Tshibanda, speaking on the sidelines of a conference in Madagascar, said that Kabila`s government had "consulted election experts" from Congo, the United Nations and elsewhere, and that "it has been decided that the voter registration operation will end on July 31, 2017 and that elections will take place in April 2018".


"Before that no expert thinks it will be possible" to organise a vote, he said.


Kabila, who has been elected to two presidential terms, is barred from serving again but has never said he plans to step aside.


Earlier this month he cut a power-sharing deal, appointing fringe opposition politician Samy Badibanga as prime minister in a move that effectively extends his term to at least late 2017.

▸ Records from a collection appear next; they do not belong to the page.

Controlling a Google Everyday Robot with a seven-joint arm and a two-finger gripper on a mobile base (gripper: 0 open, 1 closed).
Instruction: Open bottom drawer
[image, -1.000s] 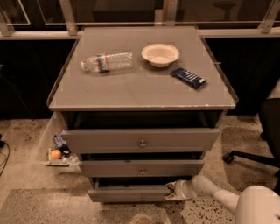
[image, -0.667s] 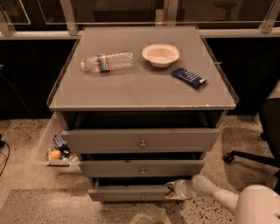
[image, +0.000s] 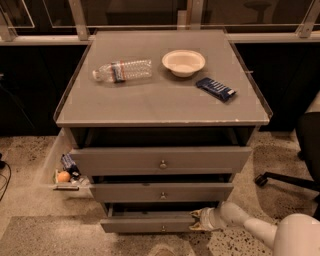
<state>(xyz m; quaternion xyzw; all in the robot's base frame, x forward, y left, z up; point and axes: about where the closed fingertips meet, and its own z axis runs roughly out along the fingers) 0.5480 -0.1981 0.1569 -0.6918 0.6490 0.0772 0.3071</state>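
Note:
The bottom drawer (image: 145, 222) is the lowest, shortest grey front of three, with a small round knob (image: 162, 228) at its centre. It stands pulled out a little, with a dark gap above it. My gripper (image: 196, 220) is at the right end of this drawer's front, touching its top right corner. The white arm (image: 250, 227) reaches in from the lower right.
Above are the middle drawer (image: 162, 191) and the top drawer (image: 160, 160). The cabinet top (image: 160, 100) holds a plastic bottle (image: 122, 70), a white bowl (image: 183, 62) and a blue snack bar (image: 215, 88). A side bin (image: 67, 172) holds an orange. A chair base (image: 285, 180) stands right.

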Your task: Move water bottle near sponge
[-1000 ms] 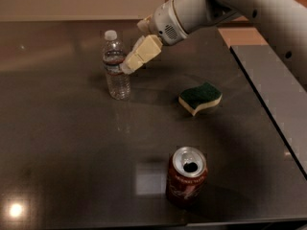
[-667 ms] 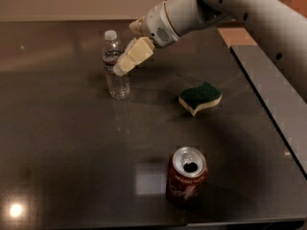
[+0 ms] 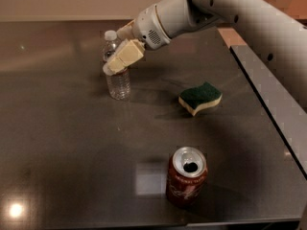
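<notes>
The water bottle [image 3: 119, 85], clear and ribbed with a white cap, stands upright at the back left of the dark table [image 3: 57, 138]. My gripper [image 3: 113, 67], pale yellow at the end of the white arm, reaches in from the upper right and sits at the bottle's upper half, covering its label area. The sponge [image 3: 200, 98], dark green on top over pale yellow foam, lies flat to the right of the bottle, about two bottle-heights away.
A red soda can [image 3: 187, 175], opened, stands near the table's front edge, in front of the sponge. A grey strip [image 3: 273, 104] runs along the table's right side. The white arm [image 3: 225, 8] crosses the back right corner.
My gripper has moved left and a little down, from beside the bottle's right side to over the bottle's upper half. The bottle, sponge and can have not moved.
</notes>
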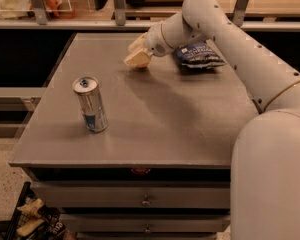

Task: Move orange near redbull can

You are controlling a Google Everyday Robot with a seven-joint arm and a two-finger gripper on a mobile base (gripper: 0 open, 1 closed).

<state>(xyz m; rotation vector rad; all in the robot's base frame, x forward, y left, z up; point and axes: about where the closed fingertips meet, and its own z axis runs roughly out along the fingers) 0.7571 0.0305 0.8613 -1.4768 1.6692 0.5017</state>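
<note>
The grey flat-topped table [180, 119] carries a slim silver-and-blue redbull can [90, 105] standing upright at 8 o'clock and a dark blue crinkled chip bag [197, 55] at 1 o'clock, while the cream-coloured gripper [136, 59] hangs low near 12 o'clock.

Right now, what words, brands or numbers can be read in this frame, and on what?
No text can be read.
On the can: blue panel print, too blurred to read.
On the chip bag: pale print, too blurred to read.
On the gripper, low over the table left of the bag: no marking shows.
</note>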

The "Gathering", a movement of mainstream opposition groups that back politician Etienne Tshisekedi to replace Kabila, have rejected the deal.


In September, during protests organised by the Gathering against the delayed elections, 53 people were killed, according to a UN toll. Congolese authorities have banned further rallies including one last week.


"It is clear that not all political actors are acting responsibly, and that some of them are practising politics of the worst kind", Tshibanda said.


He said he "cannot exclude that there might be attempts at violence", and warned that "the Congolese government will act accordingly".


The question of Kabila`s succession has triggered renewed political crisis in Congo, a vast resource-rich nation riven for decades by rival power struggles.


Kabila came to power after the murder of his father Laurent-Desire Kabila by a bodyguard in 2001 during the Second Congo War, which ended two years later.


Elected in 2006, he went on to win a second five-year term in a 2011 vote decried as rigged by the opposition.


Tshibanda, speaking at a summit of leaders of French-speaking nations, said Kabila was unable to attend.


"The head of state cannot leave the capital when he is in the middle of consultations to form a government," the foreign minister said.